Required action: After finding the line with "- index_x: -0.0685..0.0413" in the data below, set down exactly each line through the one with "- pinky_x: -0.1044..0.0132", inclusive, and stop there.

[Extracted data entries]
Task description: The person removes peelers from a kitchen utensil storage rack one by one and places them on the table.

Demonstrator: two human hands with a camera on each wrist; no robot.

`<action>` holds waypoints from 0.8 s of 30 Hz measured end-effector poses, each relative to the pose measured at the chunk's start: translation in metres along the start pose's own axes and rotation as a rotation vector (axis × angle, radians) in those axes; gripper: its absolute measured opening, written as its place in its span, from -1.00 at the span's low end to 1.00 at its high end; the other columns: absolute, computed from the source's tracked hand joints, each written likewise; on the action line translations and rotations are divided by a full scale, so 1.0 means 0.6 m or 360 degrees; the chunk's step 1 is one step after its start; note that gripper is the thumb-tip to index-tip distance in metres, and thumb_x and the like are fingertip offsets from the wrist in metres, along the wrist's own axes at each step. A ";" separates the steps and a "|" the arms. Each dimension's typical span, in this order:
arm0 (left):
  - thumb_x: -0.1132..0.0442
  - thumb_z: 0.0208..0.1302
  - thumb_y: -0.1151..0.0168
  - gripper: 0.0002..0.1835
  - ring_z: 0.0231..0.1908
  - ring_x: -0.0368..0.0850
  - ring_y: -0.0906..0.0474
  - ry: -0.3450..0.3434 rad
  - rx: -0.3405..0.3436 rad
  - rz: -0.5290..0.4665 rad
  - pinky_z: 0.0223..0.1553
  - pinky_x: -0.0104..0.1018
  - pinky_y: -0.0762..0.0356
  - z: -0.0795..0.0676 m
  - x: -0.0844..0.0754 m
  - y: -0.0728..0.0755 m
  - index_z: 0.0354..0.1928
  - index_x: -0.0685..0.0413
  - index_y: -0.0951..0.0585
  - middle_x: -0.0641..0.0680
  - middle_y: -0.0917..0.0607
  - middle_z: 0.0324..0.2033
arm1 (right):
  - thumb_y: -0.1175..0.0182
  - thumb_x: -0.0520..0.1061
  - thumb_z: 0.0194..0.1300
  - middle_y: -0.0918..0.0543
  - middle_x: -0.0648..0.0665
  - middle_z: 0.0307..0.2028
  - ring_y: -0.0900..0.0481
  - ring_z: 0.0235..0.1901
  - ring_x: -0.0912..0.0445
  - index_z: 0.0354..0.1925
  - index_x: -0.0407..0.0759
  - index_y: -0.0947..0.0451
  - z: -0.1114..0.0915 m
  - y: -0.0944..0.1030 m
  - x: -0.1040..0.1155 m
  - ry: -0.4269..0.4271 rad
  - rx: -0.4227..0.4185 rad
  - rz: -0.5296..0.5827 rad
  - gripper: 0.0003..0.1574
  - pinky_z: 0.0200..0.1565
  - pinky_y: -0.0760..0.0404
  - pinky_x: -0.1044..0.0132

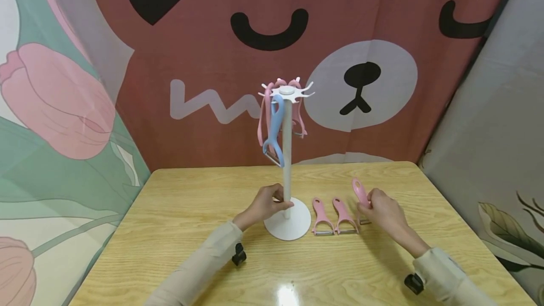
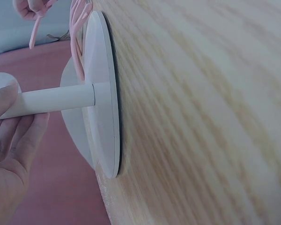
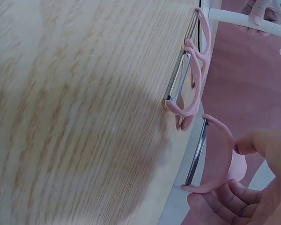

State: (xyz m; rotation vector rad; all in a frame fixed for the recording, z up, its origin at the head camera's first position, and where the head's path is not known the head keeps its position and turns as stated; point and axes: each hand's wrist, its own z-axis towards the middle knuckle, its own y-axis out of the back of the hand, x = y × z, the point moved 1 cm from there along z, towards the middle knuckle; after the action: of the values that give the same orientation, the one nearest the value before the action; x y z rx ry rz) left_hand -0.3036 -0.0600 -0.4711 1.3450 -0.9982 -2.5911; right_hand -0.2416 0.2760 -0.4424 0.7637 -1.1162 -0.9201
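Note:
A white rack (image 1: 287, 155) with a round base stands upright on the table, a ring of hooks at its top. My left hand (image 1: 264, 204) holds its pole low down, thumb on one side and fingers on the other. From the hooks hang a blue peeler (image 1: 275, 119) at the front and several pink peelers (image 1: 262, 124), partly hidden behind it and the pole. My right hand (image 1: 386, 210) pinches another pink peeler (image 3: 225, 159), raised off the table, its blade toward the tabletop. Left of that hand, two pink peelers (image 1: 319, 212) lie side by side, handles pointing away from me.
The wooden table (image 1: 199, 192) ends at a far edge just behind the rack. A bear-patterned cloth (image 1: 204, 55) hangs beyond it, with a flowered cloth (image 1: 59, 103) on the left and a pale one (image 1: 484, 126) on the right.

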 end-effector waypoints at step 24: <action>0.29 0.18 -0.46 -0.79 -0.35 -0.22 -0.65 0.0145 0.0043 0.0013 -0.34 -0.41 -0.61 0.003 -0.003 0.003 -0.26 0.20 -0.59 0.03 -0.72 -0.38 | -0.27 0.09 0.32 -0.40 -0.07 -0.59 -0.34 -0.67 0.07 -0.43 -0.24 -0.37 -0.014 -0.018 -0.016 -0.0076 0.0183 -0.0045 -0.52 -0.67 -0.29 0.23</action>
State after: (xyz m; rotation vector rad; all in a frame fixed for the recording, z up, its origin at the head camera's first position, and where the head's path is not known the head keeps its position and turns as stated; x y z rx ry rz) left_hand -0.3042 -0.0597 -0.4678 1.4477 -1.0262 -2.4941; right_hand -0.2377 0.2806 -0.4581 0.8570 -1.2112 -0.9081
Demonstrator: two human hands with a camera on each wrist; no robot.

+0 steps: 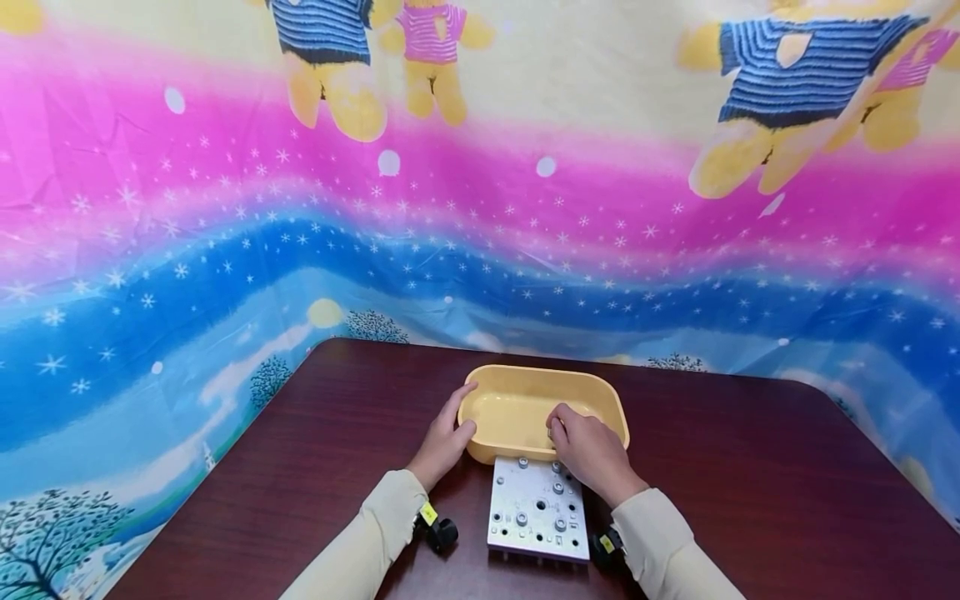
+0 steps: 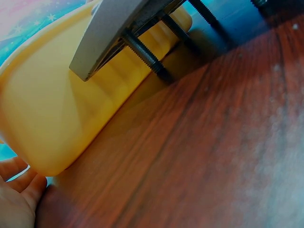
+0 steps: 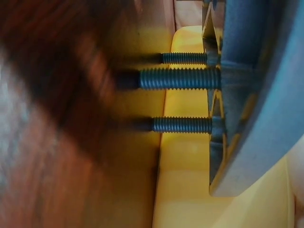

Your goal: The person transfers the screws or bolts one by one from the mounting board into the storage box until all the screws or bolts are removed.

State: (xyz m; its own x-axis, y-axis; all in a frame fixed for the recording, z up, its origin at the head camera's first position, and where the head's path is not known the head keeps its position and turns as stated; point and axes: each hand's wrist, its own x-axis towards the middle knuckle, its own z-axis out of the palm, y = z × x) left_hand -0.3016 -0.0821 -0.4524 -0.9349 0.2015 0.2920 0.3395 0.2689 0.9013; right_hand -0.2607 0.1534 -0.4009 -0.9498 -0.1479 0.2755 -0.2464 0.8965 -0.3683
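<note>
A pale yellow plastic tub (image 1: 510, 375) stands on the table, and my left hand (image 1: 442, 442) holds its left end, thumb at the near corner of the rim. In the left wrist view, the fingers (image 2: 21, 180) of that hand lie against the tub's outer lower corner. Over the tub's right part, my right hand (image 1: 592, 450) has curled fingers that pinch a small silvery piece (image 1: 551, 432), mostly hidden by them. Just in front of the tub is a metal plate (image 1: 517, 492) with holes and several socket-head bolts (image 1: 522, 518). Threaded shanks (image 3: 180, 78) stick out beneath the plate.
The dark red-brown wooden table (image 1: 345, 433) carries the tub and plate. Behind it hangs a cloth (image 1: 480, 208) printed with bears and snowflakes. A small black wrist camera (image 1: 442, 533) sits by the left sleeve, close to the plate's left side.
</note>
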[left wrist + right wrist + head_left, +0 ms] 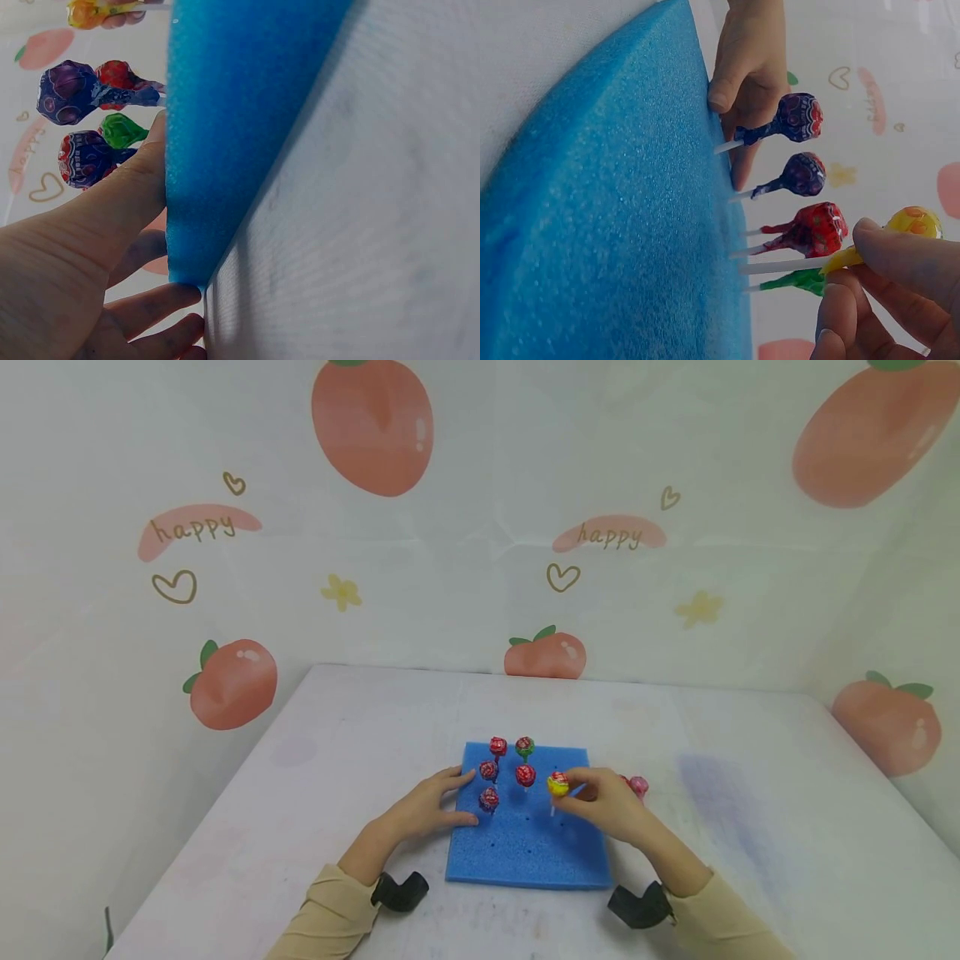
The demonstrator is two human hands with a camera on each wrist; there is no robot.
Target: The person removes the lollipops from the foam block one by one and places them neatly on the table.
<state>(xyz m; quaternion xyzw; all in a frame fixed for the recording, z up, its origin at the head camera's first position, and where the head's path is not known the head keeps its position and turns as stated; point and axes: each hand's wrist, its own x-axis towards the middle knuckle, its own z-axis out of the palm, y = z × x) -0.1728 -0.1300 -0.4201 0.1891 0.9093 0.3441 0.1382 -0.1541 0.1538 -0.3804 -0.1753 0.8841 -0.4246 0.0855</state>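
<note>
One yellow lollipop (557, 784) is standing over the foam (525, 857), right hand (606, 803) pinching it, stick (784, 265) possibly seated; left hand (426, 807), spread, is touching the foam's side; crooked pushing could be bending that stick.

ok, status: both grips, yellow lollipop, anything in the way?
Right grip pinches yellow lollipop, seating unclear. Left grip touches blue foam at its edge. Five other lollipops stand there; none seems in the way.
</note>
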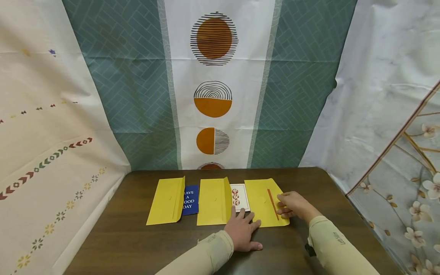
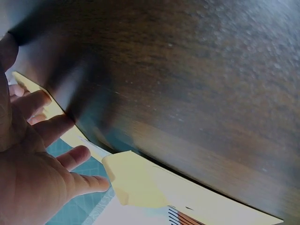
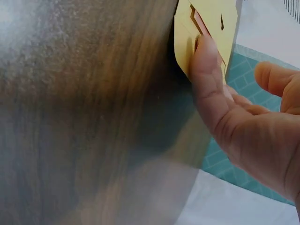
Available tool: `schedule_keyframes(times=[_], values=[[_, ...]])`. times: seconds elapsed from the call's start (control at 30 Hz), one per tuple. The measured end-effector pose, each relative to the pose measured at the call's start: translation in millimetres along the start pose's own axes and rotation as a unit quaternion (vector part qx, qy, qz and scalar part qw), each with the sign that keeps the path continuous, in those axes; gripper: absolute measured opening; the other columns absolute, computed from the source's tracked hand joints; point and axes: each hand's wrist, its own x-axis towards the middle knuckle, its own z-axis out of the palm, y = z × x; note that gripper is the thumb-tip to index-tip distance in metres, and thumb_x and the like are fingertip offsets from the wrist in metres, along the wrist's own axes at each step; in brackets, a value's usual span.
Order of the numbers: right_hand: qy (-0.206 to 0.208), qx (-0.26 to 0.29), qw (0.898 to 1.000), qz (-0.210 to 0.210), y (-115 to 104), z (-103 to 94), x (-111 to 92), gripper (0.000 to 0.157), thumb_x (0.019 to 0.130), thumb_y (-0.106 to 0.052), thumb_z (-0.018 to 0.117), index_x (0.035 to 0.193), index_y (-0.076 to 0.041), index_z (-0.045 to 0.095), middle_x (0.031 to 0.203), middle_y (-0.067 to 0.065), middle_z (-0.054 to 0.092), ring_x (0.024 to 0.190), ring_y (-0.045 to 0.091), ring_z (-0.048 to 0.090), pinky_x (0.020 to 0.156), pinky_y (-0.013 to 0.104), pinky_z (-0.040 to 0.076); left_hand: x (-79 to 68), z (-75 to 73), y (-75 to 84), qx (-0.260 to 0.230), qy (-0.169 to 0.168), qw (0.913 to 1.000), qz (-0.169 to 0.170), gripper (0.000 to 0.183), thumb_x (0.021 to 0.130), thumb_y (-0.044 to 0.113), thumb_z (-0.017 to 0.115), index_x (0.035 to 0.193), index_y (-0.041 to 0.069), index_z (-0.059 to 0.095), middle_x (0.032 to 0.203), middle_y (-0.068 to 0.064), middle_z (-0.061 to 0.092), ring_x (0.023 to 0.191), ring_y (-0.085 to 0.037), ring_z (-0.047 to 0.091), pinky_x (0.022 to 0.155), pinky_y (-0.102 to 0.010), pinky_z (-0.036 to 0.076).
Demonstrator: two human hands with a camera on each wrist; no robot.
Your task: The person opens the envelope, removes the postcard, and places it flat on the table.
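Observation:
Flat on the table lies a yellow envelope (image 1: 259, 194) with a thin reddish-brown strip (image 1: 271, 200) along its right part. At its lower left corner, my left hand (image 1: 242, 231) rests with spread fingers. My right hand (image 1: 293, 206) touches the envelope's right edge beside the strip. From the right wrist view, a bent finger (image 3: 206, 61) meets the yellow paper, while the raised thumb (image 3: 272, 77) stays apart from it. A white card (image 1: 243, 200) with red round patterns lies between this envelope and the middle yellow envelope (image 1: 210, 202), partly covered.
To the left lies another yellow envelope (image 1: 165, 200), its right flap lifted. Beside it is a blue card (image 1: 191, 194) with white lettering, partly hidden by the middle envelope. The brown wooden table (image 1: 130, 236) backs onto a patterned hanging cloth (image 1: 220, 76), with more cloth at both sides.

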Motion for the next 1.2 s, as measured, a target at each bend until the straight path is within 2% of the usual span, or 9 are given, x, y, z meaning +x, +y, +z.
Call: schedule_keyframes(times=[0.27, 0.4, 0.47, 0.57, 0.67, 0.77, 0.93, 1.1, 1.2], values=[[-0.006, 0.007, 1.000, 0.013, 0.1, 2.8, 1.2, 0.062, 0.114, -0.027, 0.049, 0.157, 0.015, 0.032, 0.135, 0.030, 0.063, 0.088, 0.022, 0.071, 0.077, 0.035, 0.064, 0.3, 0.1, -0.5, -0.010, -0.010, 0.9999, -0.002, 0.077, 0.093, 0.086, 0.052, 0.158, 0.046, 0.049, 0.167, 0.009, 0.048, 0.157, -0.030, 0.043, 0.127, -0.063, 0.032], [-0.009, 0.027, 0.999, 0.019, 2.3, 2.2, 3.5, 0.062, 0.114, -0.028, 0.051, 0.158, 0.011, 0.033, 0.133, 0.025, 0.066, 0.085, 0.020, 0.069, 0.075, 0.033, 0.063, -0.4, -1.1, -1.1, -0.008, -0.010, 0.9999, -0.002, 0.077, 0.093, 0.085, 0.052, 0.158, 0.045, 0.049, 0.167, 0.009, 0.047, 0.157, -0.031, 0.043, 0.127, -0.063, 0.031], [-0.020, 0.037, 0.999, 0.013, 5.0, 1.9, 5.1, 0.062, 0.113, -0.026, 0.054, 0.160, 0.009, 0.033, 0.125, 0.020, 0.069, 0.082, 0.017, 0.067, 0.073, 0.031, 0.062, -1.1, -2.2, -1.5, -0.006, -0.010, 0.9999, -0.003, 0.077, 0.093, 0.085, 0.052, 0.159, 0.045, 0.048, 0.168, 0.008, 0.047, 0.157, -0.031, 0.043, 0.127, -0.064, 0.031], [-0.023, 0.029, 0.999, -0.003, 10.4, 2.7, 7.8, 0.063, 0.109, -0.022, 0.062, 0.160, 0.006, 0.037, 0.100, 0.009, 0.071, 0.074, 0.014, 0.062, 0.068, 0.028, 0.057, -2.3, -4.3, -1.4, -0.005, -0.012, 0.9999, -0.004, 0.077, 0.093, 0.085, 0.052, 0.159, 0.045, 0.048, 0.168, 0.008, 0.047, 0.157, -0.031, 0.042, 0.127, -0.063, 0.031], [-0.005, 0.005, 1.000, -0.018, 14.1, 4.5, 9.3, 0.065, 0.104, -0.018, 0.070, 0.159, 0.005, 0.044, 0.076, 0.000, 0.060, 0.066, 0.013, 0.054, 0.064, 0.027, 0.050, -4.3, -7.9, -0.4, -0.005, -0.016, 0.9998, -0.004, 0.077, 0.094, 0.084, 0.051, 0.160, 0.044, 0.047, 0.169, 0.008, 0.046, 0.158, -0.031, 0.042, 0.127, -0.063, 0.031], [0.021, -0.013, 0.999, -0.024, 15.3, 6.1, 10.2, 0.065, 0.100, -0.016, 0.074, 0.157, 0.002, 0.049, 0.066, -0.004, 0.048, 0.062, 0.014, 0.047, 0.062, 0.027, 0.045, -6.1, -11.1, 0.8, -0.009, -0.019, 0.9998, -0.005, 0.076, 0.095, 0.083, 0.052, 0.160, 0.044, 0.046, 0.169, 0.008, 0.045, 0.158, -0.031, 0.042, 0.128, -0.063, 0.031], [0.043, -0.016, 0.999, -0.019, 15.5, 7.0, 10.8, 0.065, 0.099, -0.015, 0.076, 0.157, -0.001, 0.050, 0.070, -0.002, 0.048, 0.063, 0.015, 0.047, 0.060, 0.027, 0.043, -6.0, -9.9, 1.9, -0.007, -0.022, 0.9997, -0.006, 0.077, 0.096, 0.083, 0.050, 0.161, 0.043, 0.045, 0.170, 0.009, 0.043, 0.159, -0.029, 0.042, 0.128, -0.063, 0.030], [0.060, -0.028, 0.998, -0.019, 19.3, 1.6, 10.8, 0.066, 0.097, -0.014, 0.077, 0.156, -0.001, 0.050, 0.091, 0.006, 0.059, 0.072, 0.020, 0.052, 0.065, 0.030, 0.046, -4.3, -8.6, 1.8, -0.001, -0.023, 0.9997, -0.007, 0.077, 0.095, 0.084, 0.050, 0.161, 0.044, 0.045, 0.170, 0.010, 0.044, 0.158, -0.028, 0.042, 0.128, -0.063, 0.030], [0.085, -0.027, 0.996, -0.018, 22.9, -7.2, 11.2, 0.066, 0.099, -0.013, 0.075, 0.157, -0.001, 0.048, 0.097, 0.009, 0.061, 0.077, 0.022, 0.053, 0.067, 0.032, 0.046, -3.1, -6.9, 1.0, 0.003, -0.020, 0.9998, -0.006, 0.077, 0.095, 0.084, 0.049, 0.161, 0.044, 0.045, 0.169, 0.010, 0.044, 0.158, -0.028, 0.042, 0.128, -0.063, 0.030]])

Output for this exercise:
  - index_x: -0.0685..0.0413
  - index_y: -0.0951..0.0585
  - middle_x: -0.0641..0.0680
  - middle_y: -0.0917..0.0607
  - middle_z: 0.0324..0.2033
arm1 (right):
  - thumb_y: -0.1175..0.0182
  - thumb_x: -0.0520..0.1061
  - thumb_z: 0.0194..0.1300
  - middle_y: -0.0918..0.0543
  - middle_x: -0.0648..0.0665
  - middle_z: 0.0307..0.2028
  - ring_y: -0.0900..0.0481
  - ring_z: 0.0235..0.1901
  - ring_x: -0.0912..0.0445
  - index_z: 0.0354..0.1925
  - index_x: -0.0407..0.0759
  - index_y: -0.0947..0.0451
  - z: -0.1114..0.0915 m
  - y: -0.0944..0.1030 m
  - x: -0.1040..0.1155 m
  - ry: -0.4269..0.4271 rad
  - rx: -0.4227..0.4185 rad
  - rz: -0.5296..0.5827 rad
  - gripper: 0.0003..0.1574
  - pinky_z: 0.0200..0.1565
  - pinky_y: -0.0760..0.0404
  - pinky_x: -0.1044..0.0132

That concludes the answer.